Overview
The objective of this project is to forecast for the daily number of COVID-19 Death in countries with sustained local transmission. We will produce forecasts for the week starting Monday every Monday at noon (London time). The forecasts will be produced by three teams and a centralised team will also produce ensemble forecasts.
We are now forecasting reported death!
Workflow
- A centralised team will make available cleaned data for all countries that have at least 100 cases of COVID-19, and at least 1 death in the last week. Note that this means the number of countries for which forecasts are produced could vary every week. The data will be available in the github repo by Mondays 1 AM. In addition to the case numbers, we will also provide a serial interval distribution, which we strongly recommend is used by all teams.
- Each team produces forecasts of daily incidence, and estimates of effective reproduction number and makes them available in a standard format (see below).
- The centralised team (Pierre and Sangeeta) will feed these into visualisations. They will also use agreed upon model averaging methods to produce ensemble forecasts that also feed into visualisation.
Data Formats
-
Input Data:
In the 'Team.input' folder, a file will be released each week named data_'date'.rds'. The date corresponds to the last Sunday included in the data. Reading the file (e.g. 'd <-readRDS('../data/data_2020-03-08.rds')') will create a list including:
- The last date in the dataset 'date_week_finishing';
- The thresholds used to select countries with active local transmission, i.e. currently at least 100 cases reported in last 4 weeks (Threshold_criterion_4weeks) and at least 2 death reported in the last week (Threshold_criterion_7days)'.
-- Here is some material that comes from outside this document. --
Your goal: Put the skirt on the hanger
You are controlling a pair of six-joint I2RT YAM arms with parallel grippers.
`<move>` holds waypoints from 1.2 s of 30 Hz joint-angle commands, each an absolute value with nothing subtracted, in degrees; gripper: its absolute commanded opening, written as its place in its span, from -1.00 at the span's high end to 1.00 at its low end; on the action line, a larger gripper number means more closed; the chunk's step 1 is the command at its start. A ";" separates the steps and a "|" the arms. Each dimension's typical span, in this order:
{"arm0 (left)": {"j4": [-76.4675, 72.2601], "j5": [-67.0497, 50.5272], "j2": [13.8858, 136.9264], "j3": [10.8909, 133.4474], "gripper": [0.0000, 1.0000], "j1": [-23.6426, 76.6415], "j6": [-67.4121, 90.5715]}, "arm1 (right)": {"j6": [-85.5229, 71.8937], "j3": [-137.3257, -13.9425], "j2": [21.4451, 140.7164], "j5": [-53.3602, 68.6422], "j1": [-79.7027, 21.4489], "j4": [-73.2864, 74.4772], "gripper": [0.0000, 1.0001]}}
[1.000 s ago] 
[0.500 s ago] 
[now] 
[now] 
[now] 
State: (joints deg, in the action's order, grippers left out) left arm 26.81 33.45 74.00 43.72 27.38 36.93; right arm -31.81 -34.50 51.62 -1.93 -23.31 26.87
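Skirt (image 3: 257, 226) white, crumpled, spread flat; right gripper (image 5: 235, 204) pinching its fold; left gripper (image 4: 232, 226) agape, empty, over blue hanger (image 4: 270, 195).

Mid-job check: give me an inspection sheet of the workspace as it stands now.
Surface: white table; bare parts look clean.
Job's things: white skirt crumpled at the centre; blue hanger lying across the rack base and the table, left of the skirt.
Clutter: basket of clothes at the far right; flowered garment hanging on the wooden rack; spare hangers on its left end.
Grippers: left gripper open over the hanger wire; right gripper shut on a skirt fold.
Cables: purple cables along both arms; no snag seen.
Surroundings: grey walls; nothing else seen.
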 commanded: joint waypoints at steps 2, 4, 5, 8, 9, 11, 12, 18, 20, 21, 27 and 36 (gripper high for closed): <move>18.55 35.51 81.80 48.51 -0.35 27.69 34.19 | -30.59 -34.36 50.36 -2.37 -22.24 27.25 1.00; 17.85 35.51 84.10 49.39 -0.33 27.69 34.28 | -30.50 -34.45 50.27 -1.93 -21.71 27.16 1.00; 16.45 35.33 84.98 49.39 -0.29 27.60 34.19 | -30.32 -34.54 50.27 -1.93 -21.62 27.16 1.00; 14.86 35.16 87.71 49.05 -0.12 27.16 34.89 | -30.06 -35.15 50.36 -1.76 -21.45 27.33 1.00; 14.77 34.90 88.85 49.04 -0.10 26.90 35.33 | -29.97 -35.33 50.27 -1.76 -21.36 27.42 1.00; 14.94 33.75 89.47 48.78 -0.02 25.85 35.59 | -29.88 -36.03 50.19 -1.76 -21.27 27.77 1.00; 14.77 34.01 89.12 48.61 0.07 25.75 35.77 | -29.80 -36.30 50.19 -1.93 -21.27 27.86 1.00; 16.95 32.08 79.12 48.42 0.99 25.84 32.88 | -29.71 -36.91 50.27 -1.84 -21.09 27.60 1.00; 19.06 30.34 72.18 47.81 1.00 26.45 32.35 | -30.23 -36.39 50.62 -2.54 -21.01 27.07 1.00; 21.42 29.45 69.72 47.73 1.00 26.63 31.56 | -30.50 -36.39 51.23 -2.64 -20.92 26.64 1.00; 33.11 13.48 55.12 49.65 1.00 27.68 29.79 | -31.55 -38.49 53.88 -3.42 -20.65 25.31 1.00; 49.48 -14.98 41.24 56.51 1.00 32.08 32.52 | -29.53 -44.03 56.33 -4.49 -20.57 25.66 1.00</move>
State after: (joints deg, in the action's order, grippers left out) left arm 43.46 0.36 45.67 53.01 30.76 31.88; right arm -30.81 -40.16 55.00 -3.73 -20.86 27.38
- A dataframe (I_active_transmission) containing the dates and reported incidence of cases for each country with active transmission.
- A dataframe (D_active_transmission) containing the dates and reported incidence of death for each country with active transmission.
- A vector 'Country' listing the names of the countries with active transmission.
- Two variables specifying the mean and standard deviation of the serial interval to be used (subject to change following Neil's advice).
A new input file (.rds) will be made available by monday morning of each week.
-
Output Data:
This is to be submitted by each team by noon on the monday of each week.
The file should be submitted directly to the 'Team.output' folder or emailed to both Pierre and Sangeeta and have a standard form, i.e. a list saved as .rds, named: 'team name_'Std_results_week_end_'date_week_finishing'_SI1[or 2].rds). The team name should 4 characters long. the list should contain:
- The input data frame 'I_active_transmission' mentioned above.
- The input data frame 'D_active_transmission' mentioned above.
- The vector 'Country' mentioned above
- A data frame named 'Rt_last' containing for each country (column) 10,000 samples of the posterior distribution of the estimated Rt on the last sunday of the dataset.
- A list named 'Predictons' containing one data frame for each country (named after the country). Each data frame will have 7 columns containing 10,000 samples of the posterior distribution of the predicted incidence of death (for 7 days, each column named as the date associated with the prediction).
The folder already contains the outputs for one model for weeks ending on the 8th and 15th of March.